The rise of the Atlantic world as a framework for understanding early modern and 18th-century Britain has been one of the most significant historiographical developments of the last 25 years. Together with the concurrent and linked re-emergence of imperial history it has helped reshape perceptions of Britain and Ireland in the 18th century, leading scholars to rethink older exceptionalist viewpoints and to revisit old questions in new and innovative ways. Stephen Conway, in his studies of the impact on British and Irish society of first the American War, and then the mid century wars, has made important contributions to discussions about the place of these countries in the Atlantic world. His new book, however, seeks to demonstrate that the Atlantic is not the only context within which Britain and Ireland should be located but that they should be seen also as part of Europe and integral parts at that. He argues not only that Britain and Ireland were closely linked to the continent, but also, importantly, that contemporaries saw themselves as Europeans.
Conway is not alone in attempting to reassess Britain’s relationship with the continent, and he acknowledges other important recent contributions by Tony Claydon, Brendan Simms, and Jeremy Black among others. His approach is, however, different to theirs both in terms of geographical range and of scope. While their focus was on England (in Claydon’s case) or Britain (Simms and Black), Conway brings Ireland fully into his story. Here he builds on recent Irish scholarship which has sought to integrate the Irish experience into a wider European narrative, best exemplified by Ian McBride in his recent survey text Eighteenth Century Ireland: The Isle of Slaves (1) and in the publications emanating out of the ‘Irish in Europe’ project based at NUI Maynooth. Claydon’s Europe and the Making of England, 1660-1760 (2) emphasises the importance of religion as well as foreign policy, while a detailed consideration of the latter theme lies at the heart of Simms’s Three Victories and a Defeat.(3)

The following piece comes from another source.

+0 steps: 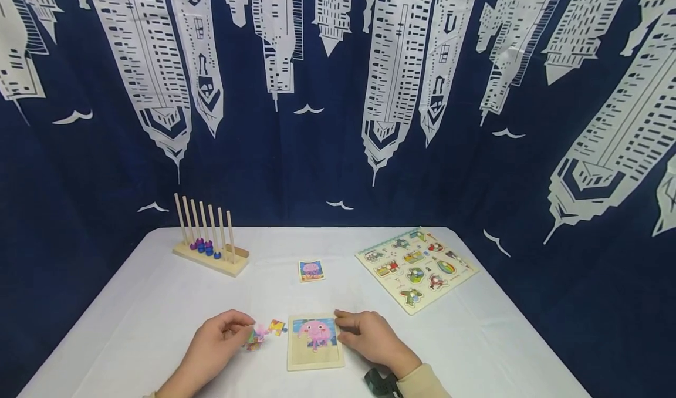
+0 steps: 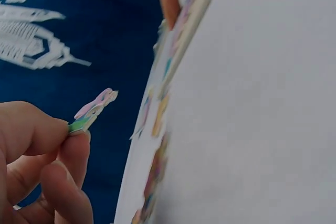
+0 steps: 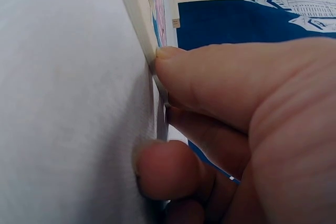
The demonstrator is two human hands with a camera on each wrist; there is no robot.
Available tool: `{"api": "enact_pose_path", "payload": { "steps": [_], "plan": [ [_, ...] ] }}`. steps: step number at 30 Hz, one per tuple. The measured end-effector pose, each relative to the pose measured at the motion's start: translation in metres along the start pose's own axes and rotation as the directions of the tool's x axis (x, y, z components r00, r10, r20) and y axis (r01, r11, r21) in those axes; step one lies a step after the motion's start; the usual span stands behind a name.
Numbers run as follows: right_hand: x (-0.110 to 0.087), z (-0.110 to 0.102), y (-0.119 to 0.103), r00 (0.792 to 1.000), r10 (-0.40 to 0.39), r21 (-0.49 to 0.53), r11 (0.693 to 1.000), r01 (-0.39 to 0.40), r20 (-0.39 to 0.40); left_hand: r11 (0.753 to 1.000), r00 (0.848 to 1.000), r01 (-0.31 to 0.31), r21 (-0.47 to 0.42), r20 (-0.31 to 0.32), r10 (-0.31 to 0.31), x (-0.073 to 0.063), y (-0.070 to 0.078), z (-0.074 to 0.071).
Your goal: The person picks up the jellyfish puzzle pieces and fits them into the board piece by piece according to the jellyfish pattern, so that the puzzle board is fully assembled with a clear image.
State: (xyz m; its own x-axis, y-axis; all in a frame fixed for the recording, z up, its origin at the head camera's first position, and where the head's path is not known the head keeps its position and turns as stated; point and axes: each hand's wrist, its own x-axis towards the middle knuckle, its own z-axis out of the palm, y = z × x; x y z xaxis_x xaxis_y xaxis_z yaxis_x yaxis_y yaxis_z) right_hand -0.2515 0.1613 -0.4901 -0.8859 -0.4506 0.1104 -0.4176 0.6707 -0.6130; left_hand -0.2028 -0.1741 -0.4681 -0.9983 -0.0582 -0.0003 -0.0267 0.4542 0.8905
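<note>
Thumb and fingertips of the left hand (image 1: 217,336) narrowly pinch a pink-and-green puzzle piece (image 2: 93,113) left of the wooden tray (image 1: 317,360), while the right hand (image 1: 372,338) touches the tray's right edge, whether pinching it I cannot tell. So slight a hold could let the piece twist or drop among the loose pieces (image 1: 276,327), and sideways pressure from the right fingers could skid the tray, jolting the partly assembled picture (image 1: 315,330).
</note>
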Motion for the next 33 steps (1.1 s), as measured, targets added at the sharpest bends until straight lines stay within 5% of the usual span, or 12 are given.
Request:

Black has also focused much of his attention on military and diplomatic connections though he has also written on the Grand Tour. Conway goes further again with his discussion of a variety of themes ranging from political economy to migration, to improvement as well as more traditional topics such as the Tour and military, maritime and diplomatic links between the British Isles and the European continent. The thematic structure of his book makes it easy to navigate, while also allowing the reader to gain a ‘panoramic view’ of Anglo-European connections (p. 2).
Conway begins his study in 1689 with the ‘Glorious Revolution’, and his first chapter examines the constitutional legacy of the revolution showing how it could be seen both as proof of English/British exceptionalism as well as evidence for the interconnectedness between Britain, Ireland and the continent. Many contemporaries saw the revolution as proof of the resilience and superiority of the English constitution. This was a view that gained more and more currency as the century went on, reaching its zenith during the French Revolution when events across the channel seemed only to demonstrate the validity of such a reading of events 100 years previously. Conversely, however, as Conway shows, it was also possible to view the revolution in a ‘less chauvinistic’ manner, and see it as a European event, with far reaching consequences beyond the shores of Britain or Ireland. The perceived success of the revolution allowed contemporaries to compare and contrast other forms of constitutional government, and to hope for the further extension of their ‘liberties’ to other European states. As the century went on, continental legal and governmental ideas were emulated in Britain, while the French revolution, like the American one before it, forced some British and Irish subjects to question just how many ‘liberties’ they really enjoyed.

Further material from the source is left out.